Folk figure and circus performer (1870–1921)

Ella Harper (January 5, 1870 – December 19, 1921), known professionally as The Camel Girl, was born with an extremely rare orthopedic condition that caused her knees to bend backwards, called congenital genu recurvatum. Her preference to walk on all fours resulted in her nickname "Camel Girl".

== Medical condition ==

Harper was born with congenital genu recurvatum, a rare orthopedic condition present at birth in which the knees bend backward instead of forward. The condition made it difficult for her to walk upright. Instead, she found it easier to move on her hands and feet, a distinctive gait that led circus promoters to advertise her as "The Camel Girl".

One of the few surviving descriptions of Harper's condition comes from her own words.
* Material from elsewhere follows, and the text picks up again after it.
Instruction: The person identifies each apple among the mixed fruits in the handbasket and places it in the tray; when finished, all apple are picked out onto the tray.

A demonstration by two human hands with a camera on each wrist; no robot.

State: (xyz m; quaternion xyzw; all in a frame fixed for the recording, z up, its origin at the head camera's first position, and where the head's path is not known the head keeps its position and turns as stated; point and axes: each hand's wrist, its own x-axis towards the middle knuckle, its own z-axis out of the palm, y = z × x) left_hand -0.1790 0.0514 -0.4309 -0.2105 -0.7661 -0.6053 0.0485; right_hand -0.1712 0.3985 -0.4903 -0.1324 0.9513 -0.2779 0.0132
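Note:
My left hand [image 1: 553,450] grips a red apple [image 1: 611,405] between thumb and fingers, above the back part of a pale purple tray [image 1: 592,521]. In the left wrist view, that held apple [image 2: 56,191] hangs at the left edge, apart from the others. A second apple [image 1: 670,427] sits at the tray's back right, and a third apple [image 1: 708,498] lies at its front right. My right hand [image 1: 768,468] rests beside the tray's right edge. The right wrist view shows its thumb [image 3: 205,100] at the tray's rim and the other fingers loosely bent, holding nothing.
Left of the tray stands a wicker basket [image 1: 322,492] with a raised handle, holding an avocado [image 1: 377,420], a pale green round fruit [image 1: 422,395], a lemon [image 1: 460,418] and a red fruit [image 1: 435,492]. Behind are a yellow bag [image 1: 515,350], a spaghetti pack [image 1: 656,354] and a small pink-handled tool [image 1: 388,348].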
On the reverse of her 1886 Nickel Plate Circus pitch card, she wrote, "I can walk best on my hands and feet as you see me in the picture."

== Career ==

In 1886 she was featured as the star in W. H. Harris's Nickel Plate Circus, appearing in newspapers wherever the circus visited. The back of her pitch card reads:

I am called the camel girl because my knees turn backward. I can walk best on my hands and feet as you see me in the picture. I have traveled considerably in the show business for the past four years and now, this is 1886 and I intend to quit the show business and go to school and fit myself for another occupation.

Harper received a $200 per week salary for her appearances. The money she earned via this role likely afforded her opportunities in life she may not otherwise have had.

== Marriage and family ==

Harper married a schoolteacher named Robert Savely in 1905.

== Death ==

She died in 1921 at the age of fifty-one due to colon cancer. She is buried in Spring Hill Cemetery in Nashville, Tennessee.